DealLawyers.com Blog

April 25, 2022

M&A Disclosure: 8th Circuit Says No Duty to Update Under Section 14(a)

This Shearman blog discusses the 8th Circuit’s decision in Carpenters’ Pension Fund of Ill. v. Neidorff, (8th Cir.; 4/22).  The case involved allegations that the buyer’s directors and officers concealed their knowledge of significant financial problems at the target from shareholders, and that as a result, the joint proxy statement was false and misleading.

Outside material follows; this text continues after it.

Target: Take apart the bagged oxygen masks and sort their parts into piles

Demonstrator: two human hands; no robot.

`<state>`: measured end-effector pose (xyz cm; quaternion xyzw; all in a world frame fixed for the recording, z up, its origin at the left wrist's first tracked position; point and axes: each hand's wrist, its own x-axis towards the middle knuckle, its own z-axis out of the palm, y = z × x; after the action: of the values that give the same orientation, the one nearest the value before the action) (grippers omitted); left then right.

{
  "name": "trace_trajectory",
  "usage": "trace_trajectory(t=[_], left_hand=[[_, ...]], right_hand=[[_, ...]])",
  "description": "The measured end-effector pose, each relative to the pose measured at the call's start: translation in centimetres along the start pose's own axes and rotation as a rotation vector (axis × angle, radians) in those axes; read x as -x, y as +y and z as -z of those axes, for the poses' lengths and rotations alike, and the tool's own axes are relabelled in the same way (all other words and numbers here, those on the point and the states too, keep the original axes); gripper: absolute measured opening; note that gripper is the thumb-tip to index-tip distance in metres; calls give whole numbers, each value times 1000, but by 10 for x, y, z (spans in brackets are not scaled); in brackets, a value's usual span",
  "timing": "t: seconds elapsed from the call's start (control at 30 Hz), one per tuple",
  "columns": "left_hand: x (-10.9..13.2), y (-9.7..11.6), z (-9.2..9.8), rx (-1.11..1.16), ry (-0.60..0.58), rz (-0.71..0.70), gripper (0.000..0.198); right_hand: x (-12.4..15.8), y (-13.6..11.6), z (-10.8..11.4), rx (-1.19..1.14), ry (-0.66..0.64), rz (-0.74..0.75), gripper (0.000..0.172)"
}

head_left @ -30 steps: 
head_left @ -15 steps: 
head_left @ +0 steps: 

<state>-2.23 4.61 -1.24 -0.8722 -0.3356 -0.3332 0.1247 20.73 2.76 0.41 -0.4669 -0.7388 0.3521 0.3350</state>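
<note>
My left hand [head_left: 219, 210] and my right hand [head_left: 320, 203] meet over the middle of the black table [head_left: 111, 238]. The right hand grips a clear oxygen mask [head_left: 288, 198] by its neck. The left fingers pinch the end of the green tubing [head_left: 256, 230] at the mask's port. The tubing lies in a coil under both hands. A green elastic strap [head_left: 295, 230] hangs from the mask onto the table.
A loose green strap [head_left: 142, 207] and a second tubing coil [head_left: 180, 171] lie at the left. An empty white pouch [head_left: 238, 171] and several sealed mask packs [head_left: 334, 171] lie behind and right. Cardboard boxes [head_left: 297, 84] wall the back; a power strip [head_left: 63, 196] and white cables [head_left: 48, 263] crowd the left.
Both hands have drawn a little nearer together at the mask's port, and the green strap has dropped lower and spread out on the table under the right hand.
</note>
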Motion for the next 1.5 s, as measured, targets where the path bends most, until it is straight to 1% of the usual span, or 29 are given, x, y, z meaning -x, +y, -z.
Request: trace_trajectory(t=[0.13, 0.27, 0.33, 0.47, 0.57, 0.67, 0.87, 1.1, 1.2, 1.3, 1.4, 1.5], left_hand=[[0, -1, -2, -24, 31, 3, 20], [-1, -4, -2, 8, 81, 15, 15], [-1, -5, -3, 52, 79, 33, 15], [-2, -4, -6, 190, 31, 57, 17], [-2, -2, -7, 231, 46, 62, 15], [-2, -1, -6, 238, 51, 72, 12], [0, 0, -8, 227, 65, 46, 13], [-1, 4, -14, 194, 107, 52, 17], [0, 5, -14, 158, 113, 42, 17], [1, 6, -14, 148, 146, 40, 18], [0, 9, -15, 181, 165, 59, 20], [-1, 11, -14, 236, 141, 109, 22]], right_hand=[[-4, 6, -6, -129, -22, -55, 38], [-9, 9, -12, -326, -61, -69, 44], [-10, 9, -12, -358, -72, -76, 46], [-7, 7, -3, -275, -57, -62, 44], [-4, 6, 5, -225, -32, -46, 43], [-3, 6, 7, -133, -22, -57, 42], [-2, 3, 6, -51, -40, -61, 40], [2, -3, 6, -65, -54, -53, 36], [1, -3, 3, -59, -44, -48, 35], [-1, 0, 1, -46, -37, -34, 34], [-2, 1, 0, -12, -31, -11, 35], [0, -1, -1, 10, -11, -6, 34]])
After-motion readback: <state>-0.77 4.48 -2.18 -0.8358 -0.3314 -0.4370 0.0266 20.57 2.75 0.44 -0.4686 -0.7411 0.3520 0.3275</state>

The court dismissed those allegations and related breach of fiduciary duty claims, but the most interesting part of the decision to me is the Court’s response to claims that the buyer failed to update information in the proxy statement. The Court rejected those allegations out of hand.  In fact, according to the Court, Section 14(a) of the Exchange Act imposes no duty to update information in a proxy statement:

As to Appellants’ argument that the failure to update the Proxy Statement rendered it materially misleading, Appellants have not cited, and we have not found, any authority supporting the proposition that § 14(a) requires a company to update its proxy statement. Moreover, this argument is inconsistent with the text of Rule 14a-9(a), which provides that a proxy statement may not contain “any statement which, at the time and in the light of the circumstances under which it is made, is false or misleading with respect to any material fact,” 17 C.F.R. § 240.14a-9(a) (emphasis added), and the language of the Proxy Statement itself, which provides in all capital letters that neither Centene nor Health Net intends to update the Proxy Statement and that both companies disclaim any responsibility to do so.

Based on a quick look, there appears to be at least some 8th Cir. authority recognizing a duty to update under the federal securities laws, but as the Court noted in a footnote, none of the authority cited by the plaintiffs involved Section 14(a) claims. What about a 10b-5 claim?  It turns out there wasn’t’ one, because it looks like the plaintiffs simply alleged that the directors and officers were negligent, and while that’s good enough to support a Rule 14a-9 claim, isn’t enough to establish the level of scienter required for a Rule 10b-5 claim.